The stages of risk assessment/management do not change and are fairly straightforward: screen for whether the risk exists or not, assess the seriousness and imminence, assess the risk factors and address them. Risk assessment is an evolutionary process, not an outcome. It allows a group of clinicians to defend the defensible by documenting the systematic assessment of an individual. As clinicians become more knowledgeable about a patient, they can add more information about the risk factors and the function of the risk. As some risk is inherent for all patients in one form or another, clinicians should constantly be thinking about possible risks. If the full clinical assessment has been done adequately, the risk assessment should develop more easily.

A full clinical history depends on other sources of information as well as the history from the patient. Risk assessment is no different. This includes accounts from relatives and other informants. In practice, the general mental health worker will often have concerns raised by family and friends and these concerns will be used in conjunction with the clinical assessment. Family or friends who live with a patient are often the first to notice problems.

The other vital component of risk assessment is knowledge of risk factors known to increase the likelihood of the risk behaviour. Access to standardised lists of risk factors is a requirement for good risk assessment. See pages 80–81 and 84–85 for examples.

Risk assessment does have a predictive quality to it but primarily because of the dynamic factors, it can never be 100% accurate. Risk prediction tends to be more accurate in the short-term. As with routine clinical practice, when there is uncertainty, taking advice from colleagues or asking for second opinions or discussing it in the MDT meeting is good practice.

The process of risk assessment can be very quick and easy with some patients where the risk is felt to be minimal, whereas for other patients risk assessment and management turns into a very detailed undertaking making use of specialised assessment tools and may occur over a protracted period of time. This tiered approach2 of basic assessment at one end of a continuum to extremely detailed assessment at the other end will be well known to most clinicians and has been advocated as best practice in the UK. Depending on the level of detail required, the documentation will be quite varied.

This book does not cover clinical skills about how to ask specific questions relating to the risk of suicide or violence. These skills are covered in detail in some guidelines for suicide and violence and in books on clinical skills, and should be taught to all clinicians during their training.

Types of risk assessment

There are four major approaches to risk assessment but there is overlap within each.

Actuarial tools

Actuarial tools were primarily developed for research purposes rather than for clinical practice and so they do not always meet the needs of everyday situations. Actuarial risk assessment tools have also been criticised as being less sensitive than clinical risk assessment to individual differences since actuarial tools on specific risks are developed from data on large populations and are therefore not specific to the individual person.
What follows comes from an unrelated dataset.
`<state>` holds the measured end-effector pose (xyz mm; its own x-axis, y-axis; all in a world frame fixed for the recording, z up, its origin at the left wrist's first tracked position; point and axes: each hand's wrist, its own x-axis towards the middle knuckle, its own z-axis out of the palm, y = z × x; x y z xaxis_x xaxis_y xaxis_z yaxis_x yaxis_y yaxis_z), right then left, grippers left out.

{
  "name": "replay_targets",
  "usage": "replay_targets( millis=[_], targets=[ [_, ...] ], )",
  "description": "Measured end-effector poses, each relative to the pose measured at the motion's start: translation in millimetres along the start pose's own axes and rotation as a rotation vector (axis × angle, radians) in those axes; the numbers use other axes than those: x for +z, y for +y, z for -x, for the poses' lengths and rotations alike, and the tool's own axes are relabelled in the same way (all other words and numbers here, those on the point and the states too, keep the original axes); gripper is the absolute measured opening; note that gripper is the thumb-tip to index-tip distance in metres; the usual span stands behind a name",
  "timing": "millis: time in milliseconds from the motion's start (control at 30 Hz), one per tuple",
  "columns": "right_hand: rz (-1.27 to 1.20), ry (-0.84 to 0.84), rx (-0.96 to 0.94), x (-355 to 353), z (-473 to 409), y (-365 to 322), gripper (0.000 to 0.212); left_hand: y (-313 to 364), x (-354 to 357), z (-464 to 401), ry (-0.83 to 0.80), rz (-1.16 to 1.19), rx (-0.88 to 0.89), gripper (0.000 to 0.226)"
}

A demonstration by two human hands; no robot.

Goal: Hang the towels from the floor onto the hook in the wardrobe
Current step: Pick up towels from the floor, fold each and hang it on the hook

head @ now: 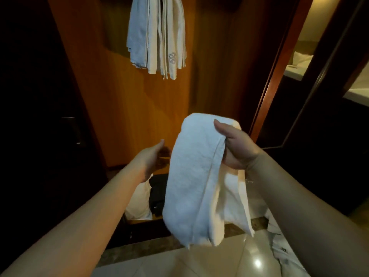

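Towel (196,176), white, terry: held up in my right hand (237,150), thumb pressed over the upper fold, fingers curled behind and hidden by the cloth. It hangs doubled over my grip, its hemmed edge running down the middle, and its lower end dangles free above the floor tiles (229,260).

Left hand (153,154): reaching forward just left of the towel, fingers extended and relaxed, holding nothing. The fingertips sit close to the towel's left edge; whether they touch it I cannot tell.

Hung towels (157,37), several, pale: above and ahead of both hands, draped in a bunch against the wooden wardrobe panel (119,96). One bears a small embroidered emblem near its lower end. The hook itself lies out of view past the upper edge.

White bundle (139,200): below my left wrist, low inside the wardrobe, beside something dark; too dim to identify further.

White cloth (279,244): on the floor tiles under my right forearm, partly hidden by the arm.

Door frame (275,76), reddish wood: to the right of my right hand, with a lit room beyond it.
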<state>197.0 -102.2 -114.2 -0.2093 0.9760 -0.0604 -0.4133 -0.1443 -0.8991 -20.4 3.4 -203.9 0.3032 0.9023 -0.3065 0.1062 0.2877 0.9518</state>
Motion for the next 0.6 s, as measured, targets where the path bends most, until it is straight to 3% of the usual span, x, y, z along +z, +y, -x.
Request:
replay_targets(
  millis=[67, 167, 300, 400, 600],
  targets=[
    [0.008, 0.032, -0.072, 3.9, -5.5, -7.6, 0.039, -2.6, 4.0, 19.0, 0.141, 0.000, 0.142, 0.037],
    [0.067, 0.094, -0.154, 16.9, -16.6, -20.1, 0.043, -3.9, 17.2, 51.1, 0.176, -0.161, 0.431, 0.025],
    [0.184, 0.124, -0.221, 39.0, -32.1, -34.0, 0.037, 4.7, 38.3, 62.2, 0.215, -0.460, 0.696, 0.052],
    [0.255, 0.145, -0.249, 53.3, -40.0, -42.2, 0.031, 19.2, 48.3, 56.2, 0.339, -0.601, 0.775, 0.060],
    [0.429, 0.240, -0.273, 57.8, -45.1, -55.8, 0.032, 40.5, 52.2, 48.6, 0.562, -0.702, 0.799, 0.010]
  ],
)
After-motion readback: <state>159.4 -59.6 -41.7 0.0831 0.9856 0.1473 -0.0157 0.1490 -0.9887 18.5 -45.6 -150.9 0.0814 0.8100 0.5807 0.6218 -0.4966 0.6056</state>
However, an actuarial statistical approach to risk assessment can enhance the predictions based on clinical assessments and can communicate the degree of risk in qualitative terms. Actuarial tools do have their place in that factors known to be of relevance for the risk being assessed — for example, criminal history, substance abuse, impulsivity and marital status — can be rated for their presence or not. Actuarial scales tend to focus on static risk factors, less on the dynamic ones. It is the dynamic factors which make the job of risk prediction so difficult for mental health professionals compared to other branches of medicine where there are often fewer changing variables. Actuarial data and standardised assessment tools should inform the risk assessment, not substitute for it. In recent years, standardised scales have increasingly included items for dynamic factors and treatment issues. With this shift, the use of standardised scales which focused only on static factors is lessening.

Standardised scales are discussed further in Chapter 18.